OperandType of gemm / matmul return
Closed this issue · 4 comments
The spec says gemm
returns "an Operand" (and the same thing for matmul
).
If both arguments are tensor-quant8-asymm
, what is the OperandType
of the return? I can see use cases for tensor-int32
which is how it will actually be generated by existing hardware, tensor-quant8-asymm
for a fully quantized model, or even tensor-float32
for people that have only partly quantized their model.
This matters because the spec doesn't appear to have e.g. a requantization operator to convert int32 to int8 and anyway one would need the ability to set the scaling factor used by running the model in advance to measure an appropriate scaling factor.
Thanks for your comment. To ensure this detailed spec feedback is addressed appropriately, I've transferred the issue to the WebNN API specification repo where the API design work happens:
webmachinelearning/webnn#84
@kpu this issue has previously been discussed in webmachinelearning/webnn#44. I will be refactoring quantization-related procedural data from the OperandDescriptor
type as we incorporate aspects of quantization work into the operator API.

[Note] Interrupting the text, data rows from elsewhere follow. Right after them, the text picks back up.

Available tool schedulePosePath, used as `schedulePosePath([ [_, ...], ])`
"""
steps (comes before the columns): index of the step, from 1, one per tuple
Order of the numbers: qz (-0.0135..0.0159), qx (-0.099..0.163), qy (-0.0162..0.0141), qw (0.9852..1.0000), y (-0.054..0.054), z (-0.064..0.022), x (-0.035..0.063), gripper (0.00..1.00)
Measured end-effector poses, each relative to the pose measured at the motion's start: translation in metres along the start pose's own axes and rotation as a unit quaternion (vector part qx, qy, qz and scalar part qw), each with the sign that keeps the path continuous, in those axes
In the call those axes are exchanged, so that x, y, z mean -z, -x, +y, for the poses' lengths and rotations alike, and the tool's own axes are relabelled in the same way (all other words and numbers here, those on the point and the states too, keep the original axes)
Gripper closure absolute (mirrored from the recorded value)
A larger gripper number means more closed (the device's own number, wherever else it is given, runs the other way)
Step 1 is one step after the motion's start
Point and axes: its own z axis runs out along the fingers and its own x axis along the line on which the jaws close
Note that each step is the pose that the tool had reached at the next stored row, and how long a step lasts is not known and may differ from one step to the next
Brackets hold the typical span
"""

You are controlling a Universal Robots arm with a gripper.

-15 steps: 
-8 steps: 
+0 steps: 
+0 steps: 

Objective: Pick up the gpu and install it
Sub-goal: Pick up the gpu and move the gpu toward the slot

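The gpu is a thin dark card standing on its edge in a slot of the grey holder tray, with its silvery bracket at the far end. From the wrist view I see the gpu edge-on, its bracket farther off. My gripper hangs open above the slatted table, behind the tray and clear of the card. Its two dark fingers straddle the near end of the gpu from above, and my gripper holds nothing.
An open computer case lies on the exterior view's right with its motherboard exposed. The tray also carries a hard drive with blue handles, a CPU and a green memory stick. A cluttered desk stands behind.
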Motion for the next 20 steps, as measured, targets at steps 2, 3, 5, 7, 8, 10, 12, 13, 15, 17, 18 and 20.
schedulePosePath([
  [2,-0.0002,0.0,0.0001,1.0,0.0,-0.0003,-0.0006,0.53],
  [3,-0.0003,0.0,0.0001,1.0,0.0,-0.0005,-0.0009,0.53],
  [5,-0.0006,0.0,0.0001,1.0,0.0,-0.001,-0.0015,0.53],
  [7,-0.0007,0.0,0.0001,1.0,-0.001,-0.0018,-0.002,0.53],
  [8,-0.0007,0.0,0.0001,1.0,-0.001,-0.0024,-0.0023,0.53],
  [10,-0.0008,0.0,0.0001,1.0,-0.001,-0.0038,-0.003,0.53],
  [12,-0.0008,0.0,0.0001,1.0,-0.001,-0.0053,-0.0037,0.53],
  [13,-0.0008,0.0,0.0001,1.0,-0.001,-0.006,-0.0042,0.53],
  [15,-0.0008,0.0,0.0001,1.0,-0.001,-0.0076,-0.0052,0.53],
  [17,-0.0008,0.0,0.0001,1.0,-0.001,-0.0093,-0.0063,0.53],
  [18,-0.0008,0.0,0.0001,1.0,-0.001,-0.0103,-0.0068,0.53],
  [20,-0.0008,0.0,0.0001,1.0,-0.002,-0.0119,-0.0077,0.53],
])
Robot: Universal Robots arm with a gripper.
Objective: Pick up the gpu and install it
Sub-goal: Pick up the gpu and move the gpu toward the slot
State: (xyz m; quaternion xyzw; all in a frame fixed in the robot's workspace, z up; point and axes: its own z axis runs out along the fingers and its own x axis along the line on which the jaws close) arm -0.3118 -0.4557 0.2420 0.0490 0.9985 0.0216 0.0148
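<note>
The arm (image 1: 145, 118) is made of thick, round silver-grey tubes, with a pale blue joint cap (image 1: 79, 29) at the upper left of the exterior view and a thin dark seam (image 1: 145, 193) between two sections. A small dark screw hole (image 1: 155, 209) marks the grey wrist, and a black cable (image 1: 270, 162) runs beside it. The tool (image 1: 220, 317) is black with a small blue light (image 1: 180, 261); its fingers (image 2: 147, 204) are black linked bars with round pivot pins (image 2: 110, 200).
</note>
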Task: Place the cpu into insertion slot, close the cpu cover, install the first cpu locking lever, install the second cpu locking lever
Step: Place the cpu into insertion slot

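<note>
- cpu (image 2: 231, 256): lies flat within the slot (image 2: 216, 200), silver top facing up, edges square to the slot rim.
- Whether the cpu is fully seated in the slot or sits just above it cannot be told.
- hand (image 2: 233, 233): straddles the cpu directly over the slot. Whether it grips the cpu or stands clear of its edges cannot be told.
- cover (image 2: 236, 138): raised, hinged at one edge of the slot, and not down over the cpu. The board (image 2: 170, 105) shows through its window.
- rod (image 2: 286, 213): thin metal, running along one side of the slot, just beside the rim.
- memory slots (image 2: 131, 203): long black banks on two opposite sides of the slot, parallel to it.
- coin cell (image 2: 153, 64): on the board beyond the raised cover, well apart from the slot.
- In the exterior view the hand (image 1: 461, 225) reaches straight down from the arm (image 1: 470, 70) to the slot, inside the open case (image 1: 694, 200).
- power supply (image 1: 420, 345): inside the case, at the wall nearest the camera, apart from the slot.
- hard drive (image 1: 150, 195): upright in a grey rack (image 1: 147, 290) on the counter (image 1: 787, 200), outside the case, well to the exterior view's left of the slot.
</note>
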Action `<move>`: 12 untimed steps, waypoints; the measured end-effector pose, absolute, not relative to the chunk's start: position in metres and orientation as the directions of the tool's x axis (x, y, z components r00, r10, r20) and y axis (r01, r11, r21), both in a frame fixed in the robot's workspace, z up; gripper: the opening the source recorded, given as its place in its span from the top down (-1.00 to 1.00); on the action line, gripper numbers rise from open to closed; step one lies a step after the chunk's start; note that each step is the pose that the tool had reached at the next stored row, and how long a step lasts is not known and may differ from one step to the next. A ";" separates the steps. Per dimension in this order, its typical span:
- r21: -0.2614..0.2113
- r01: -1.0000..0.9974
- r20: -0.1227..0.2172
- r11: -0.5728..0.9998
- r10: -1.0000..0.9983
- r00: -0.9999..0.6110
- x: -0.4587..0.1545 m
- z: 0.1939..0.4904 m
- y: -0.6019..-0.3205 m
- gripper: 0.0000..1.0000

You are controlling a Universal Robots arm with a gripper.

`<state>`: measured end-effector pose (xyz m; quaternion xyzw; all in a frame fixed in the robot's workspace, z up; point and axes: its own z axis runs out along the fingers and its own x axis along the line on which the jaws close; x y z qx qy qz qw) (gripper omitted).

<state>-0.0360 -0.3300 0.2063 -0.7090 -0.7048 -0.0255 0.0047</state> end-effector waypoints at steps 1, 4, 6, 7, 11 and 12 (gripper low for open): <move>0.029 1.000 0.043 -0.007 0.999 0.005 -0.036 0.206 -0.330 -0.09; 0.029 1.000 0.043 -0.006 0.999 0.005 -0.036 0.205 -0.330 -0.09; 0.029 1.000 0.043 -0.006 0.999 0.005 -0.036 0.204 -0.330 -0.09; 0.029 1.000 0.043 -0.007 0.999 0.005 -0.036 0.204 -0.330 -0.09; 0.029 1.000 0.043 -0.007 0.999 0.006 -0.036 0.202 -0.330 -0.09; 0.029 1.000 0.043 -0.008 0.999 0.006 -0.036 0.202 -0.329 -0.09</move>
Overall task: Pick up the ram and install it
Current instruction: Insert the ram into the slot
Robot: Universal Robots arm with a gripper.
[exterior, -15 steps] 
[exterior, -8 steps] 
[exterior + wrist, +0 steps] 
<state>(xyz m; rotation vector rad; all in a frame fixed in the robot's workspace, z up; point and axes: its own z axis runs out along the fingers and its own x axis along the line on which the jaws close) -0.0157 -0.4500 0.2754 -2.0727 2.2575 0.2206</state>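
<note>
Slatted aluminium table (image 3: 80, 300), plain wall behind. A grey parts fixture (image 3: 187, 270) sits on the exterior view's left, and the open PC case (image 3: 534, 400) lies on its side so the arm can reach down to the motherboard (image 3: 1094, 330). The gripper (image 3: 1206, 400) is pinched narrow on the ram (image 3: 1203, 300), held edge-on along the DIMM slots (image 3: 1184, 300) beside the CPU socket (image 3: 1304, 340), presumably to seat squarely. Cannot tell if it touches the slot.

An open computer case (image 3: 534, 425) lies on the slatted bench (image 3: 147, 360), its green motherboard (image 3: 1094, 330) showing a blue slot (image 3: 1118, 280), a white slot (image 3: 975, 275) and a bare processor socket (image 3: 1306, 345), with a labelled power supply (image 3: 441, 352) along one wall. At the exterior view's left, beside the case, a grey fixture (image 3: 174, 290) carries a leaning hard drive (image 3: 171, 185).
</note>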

@wchao1115 The issue you referenced, webmachinelearning/webnn#44, is about how the quantization scaling factor and zeropoint should be included in OperandDescriptor
.
As the title of this issue says, this is about the OperandType
of the return value from matmul
. Should multiplying int8 by int8 return float32, int32, or include a scaling factor to go to int8?
This has nothing to do with how the scaling factor is encoded in OperandDescriptor
(and your suggestion that it not be).